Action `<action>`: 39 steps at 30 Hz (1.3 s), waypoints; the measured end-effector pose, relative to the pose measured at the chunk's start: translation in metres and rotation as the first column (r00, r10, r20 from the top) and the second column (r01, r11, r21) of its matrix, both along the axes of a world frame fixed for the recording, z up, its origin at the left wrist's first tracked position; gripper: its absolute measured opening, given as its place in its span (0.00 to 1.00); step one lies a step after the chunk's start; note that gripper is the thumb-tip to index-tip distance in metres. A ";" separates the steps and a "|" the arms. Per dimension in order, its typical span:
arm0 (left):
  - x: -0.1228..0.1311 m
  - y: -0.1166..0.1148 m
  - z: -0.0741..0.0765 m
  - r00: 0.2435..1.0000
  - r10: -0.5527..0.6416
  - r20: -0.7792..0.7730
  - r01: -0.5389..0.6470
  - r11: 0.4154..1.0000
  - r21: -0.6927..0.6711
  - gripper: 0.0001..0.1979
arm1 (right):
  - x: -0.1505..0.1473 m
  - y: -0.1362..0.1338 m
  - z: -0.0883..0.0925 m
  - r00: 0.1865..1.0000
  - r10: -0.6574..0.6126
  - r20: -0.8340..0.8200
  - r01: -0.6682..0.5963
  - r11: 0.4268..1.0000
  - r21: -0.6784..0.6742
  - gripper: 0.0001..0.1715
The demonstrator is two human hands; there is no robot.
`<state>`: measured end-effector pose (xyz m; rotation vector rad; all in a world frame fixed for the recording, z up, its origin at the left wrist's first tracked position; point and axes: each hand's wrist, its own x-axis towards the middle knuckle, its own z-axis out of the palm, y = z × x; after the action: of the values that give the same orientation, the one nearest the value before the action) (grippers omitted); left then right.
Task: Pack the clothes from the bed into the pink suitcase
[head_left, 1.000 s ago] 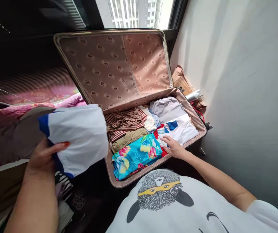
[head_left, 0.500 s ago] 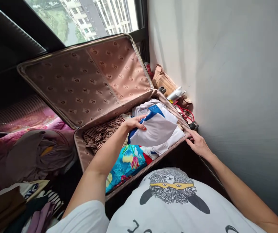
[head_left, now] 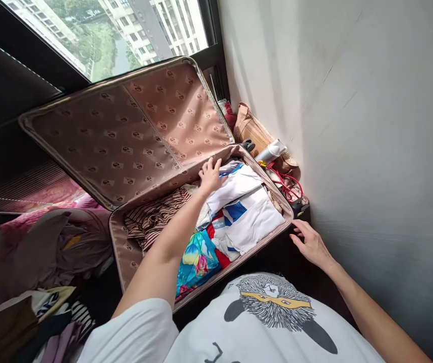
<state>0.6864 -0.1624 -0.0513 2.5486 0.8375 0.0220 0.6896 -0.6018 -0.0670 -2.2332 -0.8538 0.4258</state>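
Note:
An open suitcase (head_left: 197, 301) with a patterned brown lining holds folded clothes. My left hand (head_left: 210, 176) lies at its back side, fingers spread, over the far edge of a white and blue garment (head_left: 235, 185). In front of that lies another white folded garment (head_left: 257, 224) with a blue patch. A turquoise floral cloth (head_left: 197, 259) and a brown striped garment (head_left: 156, 217) fill the middle and left. My right hand (head_left: 310, 244) is beside the right front corner, fingers apart and holding nothing; whether a fingertip touches the rim I cannot tell.
The raised suitcase lid (head_left: 136, 131) leans toward the window (head_left: 110, 40). Along the grey wall (head_left: 371, 126) are a tan bag (head_left: 250, 126), a silver-white bottle-like item (head_left: 271, 151) and a red cord (head_left: 288, 184). Piled clothes (head_left: 50, 312) lie at left.
My left hand has let go of the white and blue garment, which now lies flatter toward the back, and has moved up to the suitcase's far side. My right hand has shifted slightly off the corner.

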 end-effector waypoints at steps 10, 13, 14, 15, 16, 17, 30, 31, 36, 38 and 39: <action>-0.095 -0.127 -0.083 0.960 -0.194 -0.201 0.171 0.977 -0.126 0.42 | 0.049 0.200 -0.033 0.912 0.317 0.261 -0.309 0.948 -0.073 0.29; -0.090 -0.112 -0.086 0.934 -0.298 -0.197 0.250 0.940 -0.233 0.46 | 0.070 0.231 -0.063 0.926 0.341 0.164 -0.308 0.931 -0.194 0.28; -0.089 -0.105 -0.083 0.923 -0.331 -0.194 0.272 0.921 -0.278 0.46 | 0.076 0.234 -0.074 0.933 0.337 0.129 -0.298 0.921 -0.251 0.29; -0.089 -0.098 -0.077 0.917 -0.354 -0.183 0.288 0.905 -0.313 0.43 | 0.081 0.235 -0.084 0.935 0.339 0.103 -0.295 0.906 -0.305 0.31; -0.093 -0.091 -0.070 0.921 -0.359 -0.155 0.294 0.897 -0.331 0.40 | 0.086 0.235 -0.092 0.934 0.341 0.106 -0.288 0.895 -0.341 0.32; -0.101 -0.087 -0.062 0.934 -0.343 -0.103 0.293 0.897 -0.332 0.37 | 0.091 0.234 -0.100 0.929 0.354 0.109 -0.291 0.880 -0.376 0.34; -0.489 -0.069 -0.016 0.109 0.957 0.268 -0.832 0.235 -0.503 0.18 | 0.093 0.216 -0.086 0.870 0.345 0.353 -0.219 0.911 -0.350 0.45; -0.517 -0.066 -0.030 -0.004 0.991 0.135 -0.880 0.061 -0.471 0.18 | 0.084 0.216 -0.079 0.864 0.333 0.378 -0.203 0.917 -0.344 0.46; -0.589 -0.054 -0.100 -0.155 0.974 -0.168 -0.915 -0.205 -0.346 0.31 | 0.014 0.228 -0.045 0.835 0.420 0.357 -0.261 0.871 -0.415 0.48; -0.597 -0.042 -0.120 -0.114 0.969 -0.220 -0.919 -0.186 -0.347 0.37 | -0.014 0.236 -0.038 0.815 0.468 0.343 -0.297 0.844 -0.446 0.46; -0.600 -0.034 -0.128 -0.082 0.967 -0.240 -0.920 -0.166 -0.354 0.39 | -0.026 0.239 -0.036 0.803 0.490 0.340 -0.314 0.833 -0.456 0.45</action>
<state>0.0867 -0.1959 -0.1792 0.8370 2.2321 0.4097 0.6639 -0.3626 -0.1025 -2.5442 -1.6474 0.2916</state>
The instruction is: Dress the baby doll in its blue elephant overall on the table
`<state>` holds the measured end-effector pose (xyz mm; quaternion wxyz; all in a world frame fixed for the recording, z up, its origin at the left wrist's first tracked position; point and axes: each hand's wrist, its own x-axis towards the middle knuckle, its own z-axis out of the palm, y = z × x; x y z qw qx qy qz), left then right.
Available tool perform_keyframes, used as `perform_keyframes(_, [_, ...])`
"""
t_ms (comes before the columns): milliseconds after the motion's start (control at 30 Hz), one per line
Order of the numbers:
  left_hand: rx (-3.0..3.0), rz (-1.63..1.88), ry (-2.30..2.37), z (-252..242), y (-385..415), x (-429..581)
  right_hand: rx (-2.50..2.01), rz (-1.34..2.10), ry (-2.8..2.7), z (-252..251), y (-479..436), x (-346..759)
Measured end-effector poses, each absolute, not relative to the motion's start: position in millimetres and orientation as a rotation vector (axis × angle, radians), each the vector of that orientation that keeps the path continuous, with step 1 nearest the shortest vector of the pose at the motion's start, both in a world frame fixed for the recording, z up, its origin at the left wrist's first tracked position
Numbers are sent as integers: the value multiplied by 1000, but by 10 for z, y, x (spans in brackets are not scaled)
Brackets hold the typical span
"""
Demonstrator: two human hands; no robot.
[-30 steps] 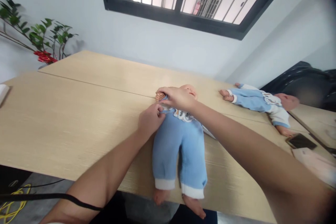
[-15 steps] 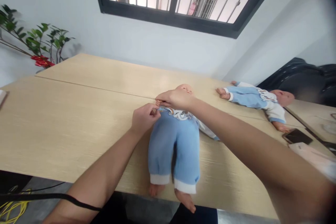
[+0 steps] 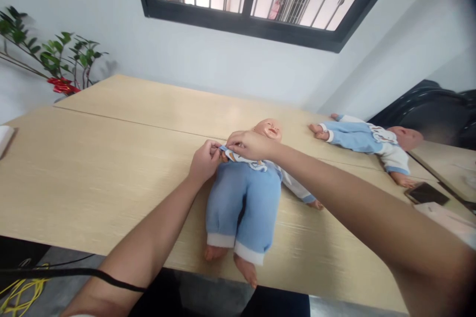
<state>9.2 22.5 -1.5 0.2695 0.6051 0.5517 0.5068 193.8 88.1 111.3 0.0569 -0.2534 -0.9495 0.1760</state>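
Note:
A baby doll (image 3: 243,193) in blue trousers and a white, printed top lies on its back on the table, feet toward me. My left hand (image 3: 204,161) pinches the blue cuff (image 3: 223,148) of the doll's sleeve at the left of its body. Right beside it, my right hand (image 3: 247,144) reaches across the doll's chest, its fingers closed on the same sleeve near the cuff. The doll's small hand shows just below the cuff. My right hand and forearm hide part of the chest and neck. The doll's other arm lies out to the right.
A second doll (image 3: 357,136) in matching clothes lies at the right of the table (image 3: 111,158). Near it are a phone (image 3: 426,193) and a pale box (image 3: 446,220). A potted plant (image 3: 55,54) stands at the back left, and a black cable (image 3: 74,272) crosses the lower left.
The doll's legs have shifted left and its feet lie a little farther from me. More of its face and its right-side hand now show. My left hand has moved slightly up at the cuff.

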Motion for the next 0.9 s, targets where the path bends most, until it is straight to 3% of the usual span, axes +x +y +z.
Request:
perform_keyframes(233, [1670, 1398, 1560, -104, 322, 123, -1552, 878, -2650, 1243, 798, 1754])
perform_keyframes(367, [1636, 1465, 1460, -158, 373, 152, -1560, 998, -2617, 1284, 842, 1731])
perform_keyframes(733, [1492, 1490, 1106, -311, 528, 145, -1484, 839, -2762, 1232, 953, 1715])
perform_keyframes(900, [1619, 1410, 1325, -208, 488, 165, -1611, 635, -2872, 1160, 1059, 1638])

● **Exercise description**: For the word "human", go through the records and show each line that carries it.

● **Response box**:
The demonstrator is two human hands; there is no robot.
Demonstrator: two human hands; no robot.

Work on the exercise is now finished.